> [The data]:
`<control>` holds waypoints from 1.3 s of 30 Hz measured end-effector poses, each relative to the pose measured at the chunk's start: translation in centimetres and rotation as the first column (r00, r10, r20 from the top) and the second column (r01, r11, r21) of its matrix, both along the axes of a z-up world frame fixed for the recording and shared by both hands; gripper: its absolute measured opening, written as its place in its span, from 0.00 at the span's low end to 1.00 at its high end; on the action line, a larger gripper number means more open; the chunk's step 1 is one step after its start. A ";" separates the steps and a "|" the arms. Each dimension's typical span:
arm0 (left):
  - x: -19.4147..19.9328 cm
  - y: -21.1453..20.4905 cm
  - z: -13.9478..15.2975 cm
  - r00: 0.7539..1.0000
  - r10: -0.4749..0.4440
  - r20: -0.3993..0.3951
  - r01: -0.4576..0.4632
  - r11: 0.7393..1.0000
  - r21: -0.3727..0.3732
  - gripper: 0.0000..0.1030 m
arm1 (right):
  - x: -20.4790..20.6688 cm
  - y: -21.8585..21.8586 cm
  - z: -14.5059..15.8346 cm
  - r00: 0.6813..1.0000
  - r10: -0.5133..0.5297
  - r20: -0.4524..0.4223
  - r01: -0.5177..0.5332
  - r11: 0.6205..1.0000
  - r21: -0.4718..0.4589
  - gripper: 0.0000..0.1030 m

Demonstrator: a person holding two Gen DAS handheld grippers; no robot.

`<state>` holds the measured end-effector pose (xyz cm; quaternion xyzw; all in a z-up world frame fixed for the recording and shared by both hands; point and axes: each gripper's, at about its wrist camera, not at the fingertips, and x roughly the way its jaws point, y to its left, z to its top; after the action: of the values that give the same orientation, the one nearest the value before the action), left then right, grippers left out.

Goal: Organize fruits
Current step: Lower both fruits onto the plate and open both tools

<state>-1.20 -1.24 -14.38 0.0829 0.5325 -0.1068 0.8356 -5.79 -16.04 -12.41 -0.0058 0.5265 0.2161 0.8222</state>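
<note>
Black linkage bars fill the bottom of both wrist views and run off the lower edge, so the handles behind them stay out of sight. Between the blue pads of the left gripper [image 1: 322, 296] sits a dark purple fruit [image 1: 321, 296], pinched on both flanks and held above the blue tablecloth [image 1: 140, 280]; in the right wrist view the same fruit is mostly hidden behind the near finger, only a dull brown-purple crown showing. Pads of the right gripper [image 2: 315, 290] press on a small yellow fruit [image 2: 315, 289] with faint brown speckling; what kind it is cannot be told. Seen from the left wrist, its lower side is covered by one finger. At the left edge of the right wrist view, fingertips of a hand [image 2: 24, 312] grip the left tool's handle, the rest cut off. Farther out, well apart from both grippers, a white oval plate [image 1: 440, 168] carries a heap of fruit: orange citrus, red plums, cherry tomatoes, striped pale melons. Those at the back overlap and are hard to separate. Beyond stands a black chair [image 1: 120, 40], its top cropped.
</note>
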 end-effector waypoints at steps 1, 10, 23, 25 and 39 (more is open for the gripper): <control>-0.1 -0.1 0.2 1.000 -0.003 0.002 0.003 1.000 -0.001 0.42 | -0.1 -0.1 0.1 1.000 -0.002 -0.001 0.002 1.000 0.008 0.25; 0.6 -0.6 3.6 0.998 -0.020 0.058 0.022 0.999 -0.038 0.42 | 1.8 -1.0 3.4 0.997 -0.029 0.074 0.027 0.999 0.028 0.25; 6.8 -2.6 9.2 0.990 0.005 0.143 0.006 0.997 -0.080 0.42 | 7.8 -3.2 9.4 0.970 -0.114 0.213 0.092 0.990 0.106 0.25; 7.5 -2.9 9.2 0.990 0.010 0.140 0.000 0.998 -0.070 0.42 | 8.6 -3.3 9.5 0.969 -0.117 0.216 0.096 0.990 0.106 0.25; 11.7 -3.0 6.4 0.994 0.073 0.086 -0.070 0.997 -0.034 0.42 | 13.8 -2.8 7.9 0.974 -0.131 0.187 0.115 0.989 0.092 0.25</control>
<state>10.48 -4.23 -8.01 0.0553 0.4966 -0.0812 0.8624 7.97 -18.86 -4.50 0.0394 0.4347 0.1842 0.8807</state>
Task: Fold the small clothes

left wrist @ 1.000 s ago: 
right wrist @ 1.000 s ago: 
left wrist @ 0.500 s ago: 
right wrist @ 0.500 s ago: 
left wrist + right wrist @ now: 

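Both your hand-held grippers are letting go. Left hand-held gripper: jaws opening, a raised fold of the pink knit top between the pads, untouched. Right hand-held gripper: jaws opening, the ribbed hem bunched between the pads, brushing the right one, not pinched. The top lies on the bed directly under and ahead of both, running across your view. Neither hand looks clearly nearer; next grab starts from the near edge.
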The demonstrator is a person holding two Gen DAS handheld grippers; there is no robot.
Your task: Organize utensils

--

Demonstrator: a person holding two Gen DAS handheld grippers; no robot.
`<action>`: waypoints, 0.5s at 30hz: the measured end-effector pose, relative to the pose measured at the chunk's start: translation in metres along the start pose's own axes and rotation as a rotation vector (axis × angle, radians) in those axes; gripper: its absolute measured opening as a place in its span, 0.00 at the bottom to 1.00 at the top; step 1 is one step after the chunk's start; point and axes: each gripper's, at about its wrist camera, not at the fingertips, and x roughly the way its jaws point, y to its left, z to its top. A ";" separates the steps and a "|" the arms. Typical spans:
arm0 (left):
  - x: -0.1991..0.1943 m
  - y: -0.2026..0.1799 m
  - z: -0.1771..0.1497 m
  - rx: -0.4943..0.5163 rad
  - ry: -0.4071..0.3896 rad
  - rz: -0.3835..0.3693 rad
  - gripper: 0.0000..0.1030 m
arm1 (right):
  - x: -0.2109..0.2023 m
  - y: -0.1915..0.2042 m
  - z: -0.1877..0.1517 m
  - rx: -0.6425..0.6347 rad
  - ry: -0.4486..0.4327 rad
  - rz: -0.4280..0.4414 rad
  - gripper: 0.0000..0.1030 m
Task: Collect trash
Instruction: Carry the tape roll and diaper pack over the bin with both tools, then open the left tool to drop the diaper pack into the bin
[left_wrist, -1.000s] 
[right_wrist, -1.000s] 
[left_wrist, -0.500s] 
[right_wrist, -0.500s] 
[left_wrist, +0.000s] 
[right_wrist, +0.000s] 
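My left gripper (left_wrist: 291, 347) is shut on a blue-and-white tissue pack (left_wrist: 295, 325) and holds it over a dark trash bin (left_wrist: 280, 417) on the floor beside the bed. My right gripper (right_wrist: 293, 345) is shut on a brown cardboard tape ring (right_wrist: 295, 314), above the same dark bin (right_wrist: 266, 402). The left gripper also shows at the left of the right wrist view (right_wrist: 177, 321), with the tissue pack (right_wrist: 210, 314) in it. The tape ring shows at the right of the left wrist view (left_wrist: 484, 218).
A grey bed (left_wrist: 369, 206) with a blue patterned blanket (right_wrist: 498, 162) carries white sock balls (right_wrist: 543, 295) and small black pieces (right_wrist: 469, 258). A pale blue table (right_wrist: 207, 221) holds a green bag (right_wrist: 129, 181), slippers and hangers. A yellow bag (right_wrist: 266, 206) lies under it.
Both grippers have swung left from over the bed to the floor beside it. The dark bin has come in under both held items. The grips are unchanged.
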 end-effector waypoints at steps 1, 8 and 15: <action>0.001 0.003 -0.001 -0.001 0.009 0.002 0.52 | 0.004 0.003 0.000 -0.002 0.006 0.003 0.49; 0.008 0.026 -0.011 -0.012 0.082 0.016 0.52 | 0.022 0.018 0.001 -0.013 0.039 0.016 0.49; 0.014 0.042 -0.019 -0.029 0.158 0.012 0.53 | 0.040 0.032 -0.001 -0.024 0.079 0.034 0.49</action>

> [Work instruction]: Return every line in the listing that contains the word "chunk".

> [Result of the exercise]:
`<control>` holds waypoints from 1.3 s of 30 Hz measured end-effector poses, each relative to the pose measured at the chunk's start: translation in centimetres and rotation as the first column (r00, r10, r20 from the top) and the second column (r01, r11, r21) of its matrix, both along the axes of a z-up world frame fixed for the recording and shared by both hands; gripper: its absolute measured opening, written as its place in its span, from 0.00 at the span's low end to 1.00 at its high end; on the action line, a larger gripper number means more open; the chunk's step 1 is one step after its start. A ";" separates the steps and a "|" the arms. Each dimension's typical span:
`<action>`: waypoints, 0.5s at 30hz: the measured end-effector pose, relative to the pose measured at the chunk's start: translation in metres along the start pose's own axes and rotation as a rotation vector (axis × angle, radians) in those axes; gripper: its absolute measured opening as a place in its span, 0.00 at the bottom to 1.00 at the top; step 1 is one step after the chunk's start; point and axes: each gripper's, at about its wrist camera, not at the fingertips, and x roughly the way its jaws point, y to its left, z to its top. A ";" separates the steps and a "|" the arms. Typical spans:

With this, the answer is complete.